Stored records
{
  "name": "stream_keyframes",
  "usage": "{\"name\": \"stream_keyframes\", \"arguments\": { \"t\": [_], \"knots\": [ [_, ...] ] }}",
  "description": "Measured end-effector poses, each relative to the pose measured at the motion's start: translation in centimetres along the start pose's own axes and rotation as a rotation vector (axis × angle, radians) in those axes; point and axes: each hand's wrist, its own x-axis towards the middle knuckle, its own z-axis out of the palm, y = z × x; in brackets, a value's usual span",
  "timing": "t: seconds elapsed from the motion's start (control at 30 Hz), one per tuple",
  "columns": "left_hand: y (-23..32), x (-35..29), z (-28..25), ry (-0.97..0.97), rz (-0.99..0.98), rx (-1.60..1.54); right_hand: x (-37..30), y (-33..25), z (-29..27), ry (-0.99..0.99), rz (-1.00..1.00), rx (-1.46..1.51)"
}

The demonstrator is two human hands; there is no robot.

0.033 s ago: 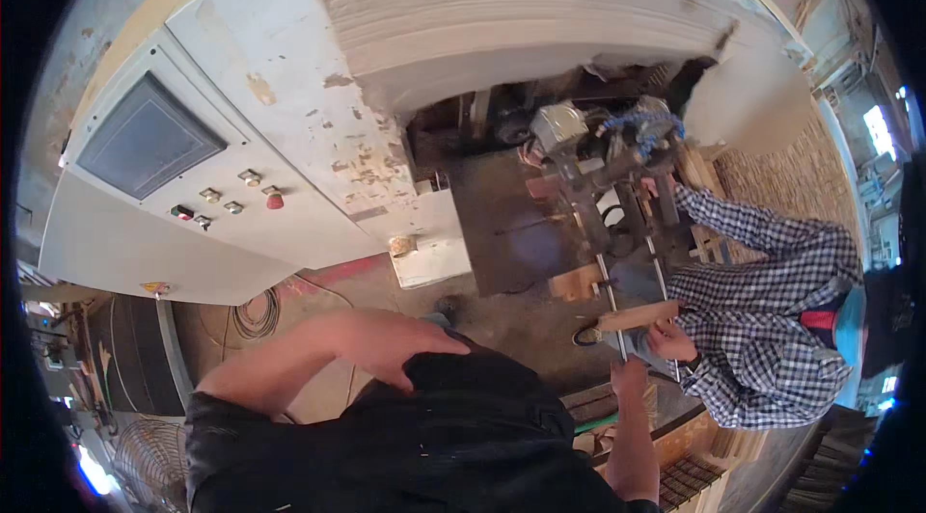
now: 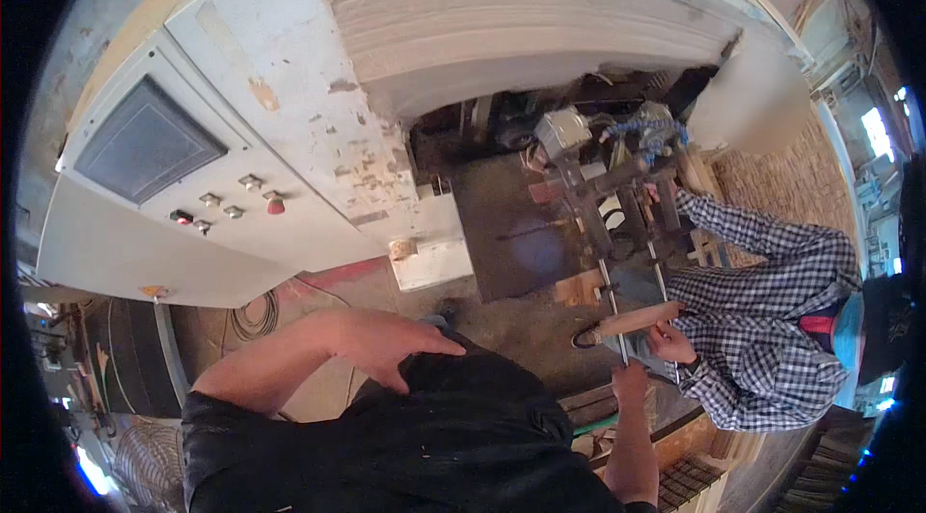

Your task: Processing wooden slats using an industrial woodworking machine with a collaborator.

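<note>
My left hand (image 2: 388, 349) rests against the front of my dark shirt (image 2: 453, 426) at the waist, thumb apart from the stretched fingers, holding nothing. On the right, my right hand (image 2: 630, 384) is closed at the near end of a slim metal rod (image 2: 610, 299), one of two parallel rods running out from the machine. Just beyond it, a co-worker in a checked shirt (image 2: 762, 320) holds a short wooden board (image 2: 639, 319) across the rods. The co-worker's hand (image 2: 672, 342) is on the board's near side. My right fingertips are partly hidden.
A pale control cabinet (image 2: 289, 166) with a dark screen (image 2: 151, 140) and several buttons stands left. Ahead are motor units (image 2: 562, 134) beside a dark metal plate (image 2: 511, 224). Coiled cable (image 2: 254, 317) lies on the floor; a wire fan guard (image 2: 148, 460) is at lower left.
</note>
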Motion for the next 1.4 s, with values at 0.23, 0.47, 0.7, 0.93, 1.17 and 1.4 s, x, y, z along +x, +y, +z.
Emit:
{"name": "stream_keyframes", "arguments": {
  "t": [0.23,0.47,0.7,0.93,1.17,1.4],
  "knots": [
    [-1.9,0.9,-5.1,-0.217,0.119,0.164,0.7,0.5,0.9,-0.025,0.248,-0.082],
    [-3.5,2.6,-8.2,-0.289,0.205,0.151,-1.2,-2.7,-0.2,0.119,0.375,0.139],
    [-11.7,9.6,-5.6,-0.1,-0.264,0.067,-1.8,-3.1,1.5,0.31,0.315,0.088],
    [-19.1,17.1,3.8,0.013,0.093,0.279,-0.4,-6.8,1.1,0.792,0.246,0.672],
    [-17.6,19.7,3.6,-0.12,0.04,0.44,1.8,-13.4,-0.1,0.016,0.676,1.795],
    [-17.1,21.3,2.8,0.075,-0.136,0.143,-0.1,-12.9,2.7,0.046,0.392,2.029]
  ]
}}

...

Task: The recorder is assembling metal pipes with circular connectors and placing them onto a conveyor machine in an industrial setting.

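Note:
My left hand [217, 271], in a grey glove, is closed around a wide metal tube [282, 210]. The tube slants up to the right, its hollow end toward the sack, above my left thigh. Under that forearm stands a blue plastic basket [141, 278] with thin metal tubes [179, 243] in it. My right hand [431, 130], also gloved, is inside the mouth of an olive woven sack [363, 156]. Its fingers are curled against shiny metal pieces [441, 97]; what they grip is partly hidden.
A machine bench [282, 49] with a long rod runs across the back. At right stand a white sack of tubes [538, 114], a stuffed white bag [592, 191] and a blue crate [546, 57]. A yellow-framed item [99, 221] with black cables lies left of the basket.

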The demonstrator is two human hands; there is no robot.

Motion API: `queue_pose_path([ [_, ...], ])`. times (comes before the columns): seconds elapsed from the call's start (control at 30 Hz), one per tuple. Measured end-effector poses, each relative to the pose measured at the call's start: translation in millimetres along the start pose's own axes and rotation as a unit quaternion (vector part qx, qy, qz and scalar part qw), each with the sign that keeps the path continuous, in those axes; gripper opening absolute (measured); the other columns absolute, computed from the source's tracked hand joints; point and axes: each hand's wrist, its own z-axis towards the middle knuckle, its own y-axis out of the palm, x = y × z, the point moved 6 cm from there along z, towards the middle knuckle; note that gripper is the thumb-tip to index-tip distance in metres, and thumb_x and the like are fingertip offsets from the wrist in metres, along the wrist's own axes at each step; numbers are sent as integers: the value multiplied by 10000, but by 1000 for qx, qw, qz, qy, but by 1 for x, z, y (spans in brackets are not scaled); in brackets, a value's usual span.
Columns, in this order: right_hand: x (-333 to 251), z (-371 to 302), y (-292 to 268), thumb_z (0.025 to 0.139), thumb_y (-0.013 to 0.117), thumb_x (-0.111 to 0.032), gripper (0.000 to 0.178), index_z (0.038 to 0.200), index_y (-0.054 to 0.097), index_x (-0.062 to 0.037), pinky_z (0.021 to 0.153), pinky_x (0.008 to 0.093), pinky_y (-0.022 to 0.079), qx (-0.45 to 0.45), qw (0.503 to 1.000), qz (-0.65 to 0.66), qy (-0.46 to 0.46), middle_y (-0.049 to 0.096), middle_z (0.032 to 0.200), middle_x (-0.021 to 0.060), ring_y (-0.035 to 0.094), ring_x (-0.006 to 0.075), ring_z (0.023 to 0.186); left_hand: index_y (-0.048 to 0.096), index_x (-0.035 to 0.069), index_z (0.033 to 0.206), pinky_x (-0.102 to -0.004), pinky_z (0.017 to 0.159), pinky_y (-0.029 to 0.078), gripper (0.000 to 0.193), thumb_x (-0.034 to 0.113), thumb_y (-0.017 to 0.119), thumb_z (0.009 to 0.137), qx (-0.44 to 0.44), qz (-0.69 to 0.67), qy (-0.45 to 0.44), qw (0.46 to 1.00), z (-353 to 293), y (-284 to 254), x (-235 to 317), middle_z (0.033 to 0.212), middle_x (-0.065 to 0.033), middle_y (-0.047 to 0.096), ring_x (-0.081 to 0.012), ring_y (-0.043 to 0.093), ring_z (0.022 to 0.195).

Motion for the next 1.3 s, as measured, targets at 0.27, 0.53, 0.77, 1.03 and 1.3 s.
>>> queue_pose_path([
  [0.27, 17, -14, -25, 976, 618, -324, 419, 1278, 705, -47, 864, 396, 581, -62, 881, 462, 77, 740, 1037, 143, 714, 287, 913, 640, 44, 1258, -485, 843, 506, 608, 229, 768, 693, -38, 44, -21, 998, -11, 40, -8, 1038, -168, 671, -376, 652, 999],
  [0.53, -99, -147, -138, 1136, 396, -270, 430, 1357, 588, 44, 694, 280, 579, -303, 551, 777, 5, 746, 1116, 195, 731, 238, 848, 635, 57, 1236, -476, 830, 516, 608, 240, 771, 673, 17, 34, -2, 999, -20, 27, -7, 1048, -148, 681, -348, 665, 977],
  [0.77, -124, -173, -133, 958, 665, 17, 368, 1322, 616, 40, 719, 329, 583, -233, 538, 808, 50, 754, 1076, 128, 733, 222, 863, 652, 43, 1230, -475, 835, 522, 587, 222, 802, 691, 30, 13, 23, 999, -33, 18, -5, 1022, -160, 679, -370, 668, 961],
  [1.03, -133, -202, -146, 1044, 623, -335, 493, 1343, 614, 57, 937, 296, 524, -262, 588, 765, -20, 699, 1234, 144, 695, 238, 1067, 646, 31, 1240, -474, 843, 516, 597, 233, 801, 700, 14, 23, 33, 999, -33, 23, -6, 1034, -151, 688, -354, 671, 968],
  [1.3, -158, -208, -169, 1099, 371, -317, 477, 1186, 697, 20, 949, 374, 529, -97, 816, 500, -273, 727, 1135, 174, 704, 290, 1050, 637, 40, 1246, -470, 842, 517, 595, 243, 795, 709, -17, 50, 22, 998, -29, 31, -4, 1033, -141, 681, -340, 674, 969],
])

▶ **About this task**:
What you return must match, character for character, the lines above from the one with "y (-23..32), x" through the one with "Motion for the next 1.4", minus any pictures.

▶ **Answer space**:
  "columns": "left_hand: y (-23..32), x (-35..29), z (-28..25), ry (-0.97..0.97), rz (-0.99..0.98), rx (-1.60..1.54); right_hand: x (-37..30), y (-33..25), z (-29..27), ry (-0.99..0.99), rz (-1.00..1.00), rx (-1.46..1.51)"
}

The demonstrator is two human hands; there is no robot.

0.033 s ago: 
now: 

Your task: Processing wooden slats using an industrial woodworking machine with a collaborator.

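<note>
My left hand (image 2: 388, 349) rests against the front of my dark shirt (image 2: 453, 426) at the waist, thumb apart from the stretched fingers, holding nothing. On the right, my right hand (image 2: 630, 384) is closed at the near end of a slim metal rod (image 2: 610, 299), one of two parallel rods running out from the machine. Just beyond it, a co-worker in a checked shirt (image 2: 762, 320) holds a short wooden board (image 2: 639, 319) across the rods. The co-worker's hand (image 2: 672, 342) is on the board's near side. My right fingertips are partly hidden.
A pale control cabinet (image 2: 289, 166) with a dark screen (image 2: 151, 140) and several buttons stands left. Ahead are motor units (image 2: 562, 134) beside a dark metal plate (image 2: 511, 224). Coiled cable (image 2: 254, 317) lies on the floor; a wire fan guard (image 2: 148, 460) is at lower left.
</note>
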Motion for the next 1.4 s, with values at 0.23, 0.47, 0.7, 0.93, 1.17 and 1.4 s, x, y, z along +x, +y, +z.

There is no more to the output.